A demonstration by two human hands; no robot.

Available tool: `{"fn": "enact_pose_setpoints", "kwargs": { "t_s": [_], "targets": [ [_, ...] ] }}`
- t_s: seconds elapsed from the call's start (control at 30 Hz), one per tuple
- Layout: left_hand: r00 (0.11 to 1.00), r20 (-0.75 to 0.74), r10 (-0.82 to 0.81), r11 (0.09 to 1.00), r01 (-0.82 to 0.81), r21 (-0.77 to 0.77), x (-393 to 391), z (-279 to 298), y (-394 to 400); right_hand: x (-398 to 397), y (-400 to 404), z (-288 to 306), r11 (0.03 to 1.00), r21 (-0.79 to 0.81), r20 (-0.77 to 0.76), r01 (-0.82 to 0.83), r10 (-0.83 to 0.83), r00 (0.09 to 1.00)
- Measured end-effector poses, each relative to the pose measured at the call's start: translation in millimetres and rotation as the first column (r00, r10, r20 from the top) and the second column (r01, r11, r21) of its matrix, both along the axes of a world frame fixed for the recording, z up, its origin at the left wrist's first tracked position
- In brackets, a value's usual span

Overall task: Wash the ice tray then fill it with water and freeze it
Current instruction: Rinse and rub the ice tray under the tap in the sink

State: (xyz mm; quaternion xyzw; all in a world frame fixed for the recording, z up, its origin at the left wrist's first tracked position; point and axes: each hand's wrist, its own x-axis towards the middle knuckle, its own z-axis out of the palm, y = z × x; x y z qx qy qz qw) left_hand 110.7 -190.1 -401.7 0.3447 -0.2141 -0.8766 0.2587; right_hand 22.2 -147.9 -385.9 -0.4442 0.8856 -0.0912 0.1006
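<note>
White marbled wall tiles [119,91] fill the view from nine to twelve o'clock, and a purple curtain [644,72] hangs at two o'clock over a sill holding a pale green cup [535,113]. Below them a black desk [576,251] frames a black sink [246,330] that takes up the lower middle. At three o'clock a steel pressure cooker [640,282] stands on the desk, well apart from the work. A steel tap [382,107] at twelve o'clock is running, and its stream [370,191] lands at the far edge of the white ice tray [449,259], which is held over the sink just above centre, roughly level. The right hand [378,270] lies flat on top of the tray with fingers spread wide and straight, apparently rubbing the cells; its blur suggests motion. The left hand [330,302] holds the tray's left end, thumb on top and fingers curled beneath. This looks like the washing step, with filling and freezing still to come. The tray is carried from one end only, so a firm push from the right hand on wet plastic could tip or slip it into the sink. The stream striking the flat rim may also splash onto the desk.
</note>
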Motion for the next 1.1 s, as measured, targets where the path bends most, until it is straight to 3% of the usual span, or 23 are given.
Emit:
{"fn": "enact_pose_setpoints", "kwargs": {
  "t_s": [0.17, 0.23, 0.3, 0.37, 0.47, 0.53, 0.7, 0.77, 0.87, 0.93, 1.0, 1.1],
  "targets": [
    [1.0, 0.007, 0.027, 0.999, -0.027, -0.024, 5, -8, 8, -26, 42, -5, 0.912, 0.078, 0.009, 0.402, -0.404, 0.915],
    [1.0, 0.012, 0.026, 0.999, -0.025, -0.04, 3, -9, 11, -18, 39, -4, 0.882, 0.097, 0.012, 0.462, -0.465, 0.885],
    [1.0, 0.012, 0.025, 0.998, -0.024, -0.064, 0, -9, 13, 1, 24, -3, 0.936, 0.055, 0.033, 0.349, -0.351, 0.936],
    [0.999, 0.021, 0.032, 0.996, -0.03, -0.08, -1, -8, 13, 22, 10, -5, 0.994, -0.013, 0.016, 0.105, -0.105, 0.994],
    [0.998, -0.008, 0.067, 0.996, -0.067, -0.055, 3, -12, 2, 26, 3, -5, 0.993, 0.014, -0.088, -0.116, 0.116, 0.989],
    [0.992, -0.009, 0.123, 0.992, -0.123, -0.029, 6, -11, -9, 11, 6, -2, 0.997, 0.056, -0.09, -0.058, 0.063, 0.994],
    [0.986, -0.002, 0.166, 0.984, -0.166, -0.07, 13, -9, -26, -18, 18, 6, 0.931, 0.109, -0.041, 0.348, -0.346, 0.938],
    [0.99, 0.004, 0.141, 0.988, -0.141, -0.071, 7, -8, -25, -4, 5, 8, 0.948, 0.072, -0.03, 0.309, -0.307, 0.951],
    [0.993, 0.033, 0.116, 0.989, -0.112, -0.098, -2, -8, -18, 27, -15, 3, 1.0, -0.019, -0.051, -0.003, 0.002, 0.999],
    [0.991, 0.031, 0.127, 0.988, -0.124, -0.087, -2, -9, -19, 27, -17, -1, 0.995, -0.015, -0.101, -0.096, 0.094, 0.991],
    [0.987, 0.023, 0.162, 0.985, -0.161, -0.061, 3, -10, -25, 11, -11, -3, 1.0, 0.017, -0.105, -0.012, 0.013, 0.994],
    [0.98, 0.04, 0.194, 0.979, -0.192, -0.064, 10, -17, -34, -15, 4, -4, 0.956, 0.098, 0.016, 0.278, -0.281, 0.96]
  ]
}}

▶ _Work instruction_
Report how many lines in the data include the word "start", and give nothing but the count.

▶ _The answer_
2